[[ Supplied data open ]]

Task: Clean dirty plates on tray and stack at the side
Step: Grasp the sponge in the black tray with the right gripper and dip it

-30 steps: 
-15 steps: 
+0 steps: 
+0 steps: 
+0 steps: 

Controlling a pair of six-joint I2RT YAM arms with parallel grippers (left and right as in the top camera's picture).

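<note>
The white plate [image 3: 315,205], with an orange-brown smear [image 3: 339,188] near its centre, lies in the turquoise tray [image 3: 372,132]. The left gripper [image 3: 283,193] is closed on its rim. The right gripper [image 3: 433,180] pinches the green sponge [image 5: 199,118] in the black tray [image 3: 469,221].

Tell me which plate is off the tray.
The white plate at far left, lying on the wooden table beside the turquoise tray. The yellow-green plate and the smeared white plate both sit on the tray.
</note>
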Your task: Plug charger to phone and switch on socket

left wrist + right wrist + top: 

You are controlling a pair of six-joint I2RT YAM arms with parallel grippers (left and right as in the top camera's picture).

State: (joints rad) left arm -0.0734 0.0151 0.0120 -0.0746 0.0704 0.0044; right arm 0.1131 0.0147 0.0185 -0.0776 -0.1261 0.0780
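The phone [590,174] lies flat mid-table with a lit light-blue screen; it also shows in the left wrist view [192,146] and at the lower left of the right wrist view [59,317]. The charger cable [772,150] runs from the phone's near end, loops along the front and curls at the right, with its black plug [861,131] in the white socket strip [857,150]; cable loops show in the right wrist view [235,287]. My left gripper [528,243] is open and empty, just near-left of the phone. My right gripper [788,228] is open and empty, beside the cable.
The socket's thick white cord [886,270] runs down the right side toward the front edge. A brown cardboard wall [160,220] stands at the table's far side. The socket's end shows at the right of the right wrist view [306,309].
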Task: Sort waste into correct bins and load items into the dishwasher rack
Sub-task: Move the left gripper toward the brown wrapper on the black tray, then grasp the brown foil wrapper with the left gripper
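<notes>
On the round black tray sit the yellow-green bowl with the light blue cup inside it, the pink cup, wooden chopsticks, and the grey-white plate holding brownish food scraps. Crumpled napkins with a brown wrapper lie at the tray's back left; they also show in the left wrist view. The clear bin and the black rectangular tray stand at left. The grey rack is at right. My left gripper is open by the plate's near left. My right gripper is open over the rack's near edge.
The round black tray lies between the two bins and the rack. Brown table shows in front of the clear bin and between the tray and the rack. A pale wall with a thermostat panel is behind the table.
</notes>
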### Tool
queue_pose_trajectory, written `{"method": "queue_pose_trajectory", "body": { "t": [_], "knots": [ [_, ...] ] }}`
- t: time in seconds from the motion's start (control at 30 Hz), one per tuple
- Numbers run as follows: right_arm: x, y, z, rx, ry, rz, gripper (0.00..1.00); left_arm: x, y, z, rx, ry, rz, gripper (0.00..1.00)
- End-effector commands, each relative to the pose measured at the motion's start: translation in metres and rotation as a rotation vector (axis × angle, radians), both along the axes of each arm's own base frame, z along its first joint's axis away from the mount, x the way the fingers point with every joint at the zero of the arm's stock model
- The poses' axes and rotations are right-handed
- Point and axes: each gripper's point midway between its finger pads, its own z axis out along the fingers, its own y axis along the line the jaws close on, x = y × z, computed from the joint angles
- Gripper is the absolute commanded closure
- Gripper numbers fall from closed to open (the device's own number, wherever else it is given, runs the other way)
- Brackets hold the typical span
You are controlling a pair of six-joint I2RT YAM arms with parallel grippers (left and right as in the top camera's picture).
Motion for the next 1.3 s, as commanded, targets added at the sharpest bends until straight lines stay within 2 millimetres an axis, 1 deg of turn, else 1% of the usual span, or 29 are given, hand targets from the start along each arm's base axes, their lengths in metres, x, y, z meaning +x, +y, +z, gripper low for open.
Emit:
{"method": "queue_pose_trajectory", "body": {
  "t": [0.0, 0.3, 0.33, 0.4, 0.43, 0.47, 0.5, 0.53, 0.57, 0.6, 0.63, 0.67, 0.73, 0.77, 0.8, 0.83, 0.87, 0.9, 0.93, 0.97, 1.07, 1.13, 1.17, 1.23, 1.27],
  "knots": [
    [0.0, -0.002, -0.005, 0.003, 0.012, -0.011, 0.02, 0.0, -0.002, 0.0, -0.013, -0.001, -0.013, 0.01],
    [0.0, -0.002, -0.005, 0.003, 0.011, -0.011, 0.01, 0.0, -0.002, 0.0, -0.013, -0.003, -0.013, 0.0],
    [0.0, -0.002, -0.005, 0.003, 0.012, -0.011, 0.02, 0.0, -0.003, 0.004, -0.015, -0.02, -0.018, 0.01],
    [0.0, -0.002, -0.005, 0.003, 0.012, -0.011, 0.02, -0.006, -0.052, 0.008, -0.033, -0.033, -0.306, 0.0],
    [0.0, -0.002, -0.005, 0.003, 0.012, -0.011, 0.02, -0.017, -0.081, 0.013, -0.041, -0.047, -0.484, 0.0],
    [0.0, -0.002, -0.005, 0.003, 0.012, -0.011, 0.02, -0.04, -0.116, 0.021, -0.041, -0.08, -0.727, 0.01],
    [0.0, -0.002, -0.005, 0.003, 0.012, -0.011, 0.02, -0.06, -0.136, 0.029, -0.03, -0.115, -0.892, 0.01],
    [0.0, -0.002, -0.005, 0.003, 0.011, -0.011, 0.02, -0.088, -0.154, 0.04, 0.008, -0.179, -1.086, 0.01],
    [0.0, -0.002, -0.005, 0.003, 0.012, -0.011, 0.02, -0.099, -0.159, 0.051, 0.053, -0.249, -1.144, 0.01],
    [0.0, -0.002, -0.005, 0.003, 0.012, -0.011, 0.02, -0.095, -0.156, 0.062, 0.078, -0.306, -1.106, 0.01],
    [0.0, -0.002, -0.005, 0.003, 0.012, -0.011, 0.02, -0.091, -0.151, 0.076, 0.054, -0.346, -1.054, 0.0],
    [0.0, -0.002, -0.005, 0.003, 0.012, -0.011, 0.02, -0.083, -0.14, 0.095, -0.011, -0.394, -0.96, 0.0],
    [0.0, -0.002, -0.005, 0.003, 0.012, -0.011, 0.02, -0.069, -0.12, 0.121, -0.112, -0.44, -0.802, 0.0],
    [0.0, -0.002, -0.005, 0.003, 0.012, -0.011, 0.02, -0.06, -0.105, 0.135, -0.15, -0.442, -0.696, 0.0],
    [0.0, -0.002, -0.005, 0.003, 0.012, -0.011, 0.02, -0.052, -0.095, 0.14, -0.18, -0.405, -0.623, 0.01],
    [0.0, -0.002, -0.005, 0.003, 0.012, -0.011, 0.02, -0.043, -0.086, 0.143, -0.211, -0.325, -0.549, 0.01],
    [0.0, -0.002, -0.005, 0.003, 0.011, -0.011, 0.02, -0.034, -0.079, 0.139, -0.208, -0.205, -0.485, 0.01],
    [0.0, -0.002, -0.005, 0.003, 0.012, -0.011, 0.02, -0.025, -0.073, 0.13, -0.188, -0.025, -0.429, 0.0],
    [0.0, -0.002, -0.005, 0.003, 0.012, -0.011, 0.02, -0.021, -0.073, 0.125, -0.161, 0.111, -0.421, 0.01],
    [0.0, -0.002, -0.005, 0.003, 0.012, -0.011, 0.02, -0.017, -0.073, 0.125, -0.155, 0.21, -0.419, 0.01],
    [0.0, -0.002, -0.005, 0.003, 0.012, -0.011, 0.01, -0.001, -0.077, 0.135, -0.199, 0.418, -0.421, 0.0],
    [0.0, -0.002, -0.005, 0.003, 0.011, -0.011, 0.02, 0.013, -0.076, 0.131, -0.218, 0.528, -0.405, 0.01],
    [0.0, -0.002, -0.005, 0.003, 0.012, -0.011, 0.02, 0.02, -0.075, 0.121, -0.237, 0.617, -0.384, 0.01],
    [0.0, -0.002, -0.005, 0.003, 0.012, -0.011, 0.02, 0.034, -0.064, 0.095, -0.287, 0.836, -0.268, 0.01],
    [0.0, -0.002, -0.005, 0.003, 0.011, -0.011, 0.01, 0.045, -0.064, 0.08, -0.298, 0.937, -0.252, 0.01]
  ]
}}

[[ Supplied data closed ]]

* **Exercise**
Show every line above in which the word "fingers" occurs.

* **Answer below**
- End-effector commands, each relative to the pose measured at the motion's start: translation in metres and rotation as a rotation vector (axis × angle, radians), both along the axes of each arm's own base frame, z along its first joint's axis away from the mount, x the way the fingers point with every joint at the zero of the arm's stock model
- Point and axes: each gripper's point midway between its finger pads, its own z axis out along the fingers, its own y axis along the line the jaws close on, x = y × z, computed from the joint angles

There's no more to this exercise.